- _YOUR OBJECTIVE_
The required output is the whole listing below, unchanged.
PROVIDED RECORDS START
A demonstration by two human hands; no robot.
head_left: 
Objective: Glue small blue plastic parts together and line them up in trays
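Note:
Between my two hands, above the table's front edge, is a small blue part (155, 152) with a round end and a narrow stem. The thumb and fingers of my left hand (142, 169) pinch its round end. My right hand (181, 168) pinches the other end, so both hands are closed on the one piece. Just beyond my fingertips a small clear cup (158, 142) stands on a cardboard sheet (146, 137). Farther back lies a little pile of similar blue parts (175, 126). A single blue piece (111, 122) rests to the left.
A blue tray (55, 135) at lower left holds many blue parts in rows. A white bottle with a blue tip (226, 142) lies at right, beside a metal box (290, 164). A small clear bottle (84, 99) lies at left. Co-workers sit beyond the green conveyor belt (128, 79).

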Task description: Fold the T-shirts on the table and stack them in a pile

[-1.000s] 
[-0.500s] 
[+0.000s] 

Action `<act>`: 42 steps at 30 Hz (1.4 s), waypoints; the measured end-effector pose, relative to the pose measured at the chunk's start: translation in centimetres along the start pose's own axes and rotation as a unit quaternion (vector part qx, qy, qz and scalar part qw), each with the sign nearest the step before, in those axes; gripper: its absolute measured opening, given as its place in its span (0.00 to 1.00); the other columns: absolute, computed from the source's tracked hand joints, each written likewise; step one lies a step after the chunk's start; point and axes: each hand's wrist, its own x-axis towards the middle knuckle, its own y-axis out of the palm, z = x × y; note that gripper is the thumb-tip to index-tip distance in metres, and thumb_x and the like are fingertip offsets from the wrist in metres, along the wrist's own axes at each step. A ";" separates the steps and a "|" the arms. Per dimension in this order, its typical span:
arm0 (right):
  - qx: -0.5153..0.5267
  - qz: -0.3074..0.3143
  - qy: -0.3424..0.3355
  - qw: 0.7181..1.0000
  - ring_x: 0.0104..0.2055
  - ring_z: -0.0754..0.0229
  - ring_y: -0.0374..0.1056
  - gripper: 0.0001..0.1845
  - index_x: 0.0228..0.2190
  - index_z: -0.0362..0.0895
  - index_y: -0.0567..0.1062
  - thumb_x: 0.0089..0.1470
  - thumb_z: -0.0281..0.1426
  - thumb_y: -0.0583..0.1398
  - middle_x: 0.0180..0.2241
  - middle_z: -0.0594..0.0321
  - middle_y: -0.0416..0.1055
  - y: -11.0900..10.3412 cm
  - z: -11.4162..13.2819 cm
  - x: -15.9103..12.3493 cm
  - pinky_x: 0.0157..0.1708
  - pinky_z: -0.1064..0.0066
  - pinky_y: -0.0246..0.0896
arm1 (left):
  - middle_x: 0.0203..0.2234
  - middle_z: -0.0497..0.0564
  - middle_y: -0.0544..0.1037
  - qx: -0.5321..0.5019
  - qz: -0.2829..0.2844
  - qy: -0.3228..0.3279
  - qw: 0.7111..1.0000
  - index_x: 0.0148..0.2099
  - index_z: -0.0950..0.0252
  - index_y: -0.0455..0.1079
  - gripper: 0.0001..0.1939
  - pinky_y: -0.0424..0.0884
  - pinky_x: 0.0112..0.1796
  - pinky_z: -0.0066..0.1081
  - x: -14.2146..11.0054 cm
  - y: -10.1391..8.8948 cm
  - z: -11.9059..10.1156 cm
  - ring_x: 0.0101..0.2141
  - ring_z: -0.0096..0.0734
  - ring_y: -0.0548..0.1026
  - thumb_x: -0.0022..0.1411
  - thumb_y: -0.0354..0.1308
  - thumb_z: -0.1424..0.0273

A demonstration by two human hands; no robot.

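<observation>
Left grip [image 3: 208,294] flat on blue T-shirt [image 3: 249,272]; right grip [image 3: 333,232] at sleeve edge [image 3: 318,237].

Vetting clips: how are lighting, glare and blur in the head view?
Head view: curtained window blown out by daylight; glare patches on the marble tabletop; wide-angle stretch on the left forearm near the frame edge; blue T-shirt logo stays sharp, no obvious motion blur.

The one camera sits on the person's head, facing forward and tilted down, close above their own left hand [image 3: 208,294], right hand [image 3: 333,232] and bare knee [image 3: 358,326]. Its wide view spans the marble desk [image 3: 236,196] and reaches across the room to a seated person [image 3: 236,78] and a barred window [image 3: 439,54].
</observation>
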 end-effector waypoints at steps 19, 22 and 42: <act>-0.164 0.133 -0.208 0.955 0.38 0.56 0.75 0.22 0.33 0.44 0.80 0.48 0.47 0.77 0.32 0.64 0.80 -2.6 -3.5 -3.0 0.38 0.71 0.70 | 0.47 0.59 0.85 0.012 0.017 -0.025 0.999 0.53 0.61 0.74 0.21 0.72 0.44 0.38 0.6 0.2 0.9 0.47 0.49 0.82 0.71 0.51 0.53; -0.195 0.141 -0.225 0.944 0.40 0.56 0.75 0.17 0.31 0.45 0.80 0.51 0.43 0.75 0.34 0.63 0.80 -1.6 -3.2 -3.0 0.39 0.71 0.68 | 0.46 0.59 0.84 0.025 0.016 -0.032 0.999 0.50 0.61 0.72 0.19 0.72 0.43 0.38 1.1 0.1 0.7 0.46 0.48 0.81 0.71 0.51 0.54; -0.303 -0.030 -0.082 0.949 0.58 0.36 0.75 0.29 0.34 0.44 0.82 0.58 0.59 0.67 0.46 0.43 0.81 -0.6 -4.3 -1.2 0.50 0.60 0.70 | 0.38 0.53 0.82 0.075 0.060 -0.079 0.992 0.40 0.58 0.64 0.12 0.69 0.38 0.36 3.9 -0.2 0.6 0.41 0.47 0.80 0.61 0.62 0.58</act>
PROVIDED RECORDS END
- _RESULT OF THE TASK_
A demonstration by two human hands; no robot.
head_left: 
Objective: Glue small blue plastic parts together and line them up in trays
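Note:
Between my two hands, above the table's front edge, is a small blue part (155, 152) with a round end and a narrow stem. The thumb and fingers of my left hand (142, 169) pinch its round end. My right hand (181, 168) pinches the other end, so both hands are closed on the one piece. Just beyond my fingertips a small clear cup (158, 142) stands on a cardboard sheet (146, 137). Farther back lies a little pile of similar blue parts (175, 126). A single blue piece (111, 122) rests to the left.
A blue tray (55, 135) at lower left holds many blue parts in rows. A white bottle with a blue tip (226, 142) lies at right, beside a metal box (290, 164). A small clear bottle (84, 99) lies at left. Co-workers sit beyond the green conveyor belt (128, 79).
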
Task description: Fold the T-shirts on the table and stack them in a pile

[-1.000s] 
[-0.500s] 
[+0.000s] 

Action `<act>`: 42 steps at 30 Hz (1.4 s), waypoints; the measured end-effector pose, relative to the pose measured at the chunk's start: translation in centimetres along the start pose's own axes and rotation as a unit quaternion (vector part qx, qy, qz and scalar part qw), each with the sign nearest the step before, in those axes; gripper: its absolute measured opening, given as its place in its span (0.00 to 1.00); the other columns: absolute, computed from the source's tracked hand joints, each written likewise; step one lies a step after the chunk's start; point and axes: each hand's wrist, its own x-axis towards the middle knuckle, its own y-axis out of the palm, z = x × y; note that gripper is the thumb-tip to index-tip distance in metres, and thumb_x and the like are fingertip offsets from the wrist in metres, along the wrist's own axes at each step. A ";" separates the steps and a "|" the arms. Per dimension in this order, its typical span:
arm0 (right):
  - qx: -0.5153..0.5267
  - qz: -0.3074..0.3143
  - qy: -0.3424..0.3355
  - qw: 0.7181..1.0000
  - ring_x: 0.0104..0.2055
  - ring_z: -0.0754..0.0229
  - ring_y: -0.0374..0.1056
  - gripper: 0.0001..0.1845
  - index_x: 0.0228..0.2190
  - index_z: -0.0362..0.0895
  - index_y: -0.0567..0.1062
  - thumb_x: 0.0089..0.1470
  - thumb_z: -0.0281..0.1426
  - thumb_y: -0.0583..0.1398
  - middle_x: 0.0180..0.2241
  - middle_z: -0.0594..0.0321
  - middle_y: -0.0416..0.1055
  - y: -11.0900..10.3412 cm
  - z: -11.4162..13.2819 cm
  - x: -15.9103..12.3493 cm
  - pinky_x: 0.0157..0.1708
  - pinky_z: -0.1064..0.0066
  - pinky_y: -0.0246..0.0896
arm1 (left):
  - middle_x: 0.0203..0.2234
  - middle_z: -0.0497..0.0564
  - middle_y: -0.0544..0.1037
  - qx: -0.5321..0.5019
  - qz: -0.2829..0.2844
  - qy: -0.3228..0.3279
  - qw: 0.7111..1.0000
  - index_x: 0.0148..0.2099
  - index_z: -0.0950..0.0252
  - index_y: -0.0455..0.1079
  - gripper: 0.0001..0.1939
  - pinky_y: -0.0424..0.0884
  - pinky_x: 0.0112..0.1796
  - pinky_z: -0.0066..0.1081
  - x: -14.2146..11.0054 cm
  - y: -10.1391..8.8948 cm
  - z: -11.9059..10.1156 cm
  - ring_x: 0.0101..0.2141
  - ring_z: -0.0096..0.0734
  - ring_y: -0.0548..0.1026
  - thumb_x: -0.0022..0.1411
  - thumb_y: -0.0354..0.1308
  - thumb_z: -0.1424..0.0273

A demonstration by two human hands; no robot.

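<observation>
Left grip [image 3: 208,294] flat on blue T-shirt [image 3: 249,272]; right grip [image 3: 333,232] at sleeve edge [image 3: 318,237].

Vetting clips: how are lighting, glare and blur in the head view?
Head view: curtained window blown out by daylight; glare patches on the marble tabletop; wide-angle stretch on the left forearm near the frame edge; blue T-shirt logo stays sharp, no obvious motion blur.

The one camera sits on the person's head, facing forward and tilted down, close above their own left hand [image 3: 208,294], right hand [image 3: 333,232] and bare knee [image 3: 358,326]. Its wide view spans the marble desk [image 3: 236,196] and reaches across the room to a seated person [image 3: 236,78] and a barred window [image 3: 439,54].
</observation>
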 end-effector waypoints at steps 19, 22 and 42: <act>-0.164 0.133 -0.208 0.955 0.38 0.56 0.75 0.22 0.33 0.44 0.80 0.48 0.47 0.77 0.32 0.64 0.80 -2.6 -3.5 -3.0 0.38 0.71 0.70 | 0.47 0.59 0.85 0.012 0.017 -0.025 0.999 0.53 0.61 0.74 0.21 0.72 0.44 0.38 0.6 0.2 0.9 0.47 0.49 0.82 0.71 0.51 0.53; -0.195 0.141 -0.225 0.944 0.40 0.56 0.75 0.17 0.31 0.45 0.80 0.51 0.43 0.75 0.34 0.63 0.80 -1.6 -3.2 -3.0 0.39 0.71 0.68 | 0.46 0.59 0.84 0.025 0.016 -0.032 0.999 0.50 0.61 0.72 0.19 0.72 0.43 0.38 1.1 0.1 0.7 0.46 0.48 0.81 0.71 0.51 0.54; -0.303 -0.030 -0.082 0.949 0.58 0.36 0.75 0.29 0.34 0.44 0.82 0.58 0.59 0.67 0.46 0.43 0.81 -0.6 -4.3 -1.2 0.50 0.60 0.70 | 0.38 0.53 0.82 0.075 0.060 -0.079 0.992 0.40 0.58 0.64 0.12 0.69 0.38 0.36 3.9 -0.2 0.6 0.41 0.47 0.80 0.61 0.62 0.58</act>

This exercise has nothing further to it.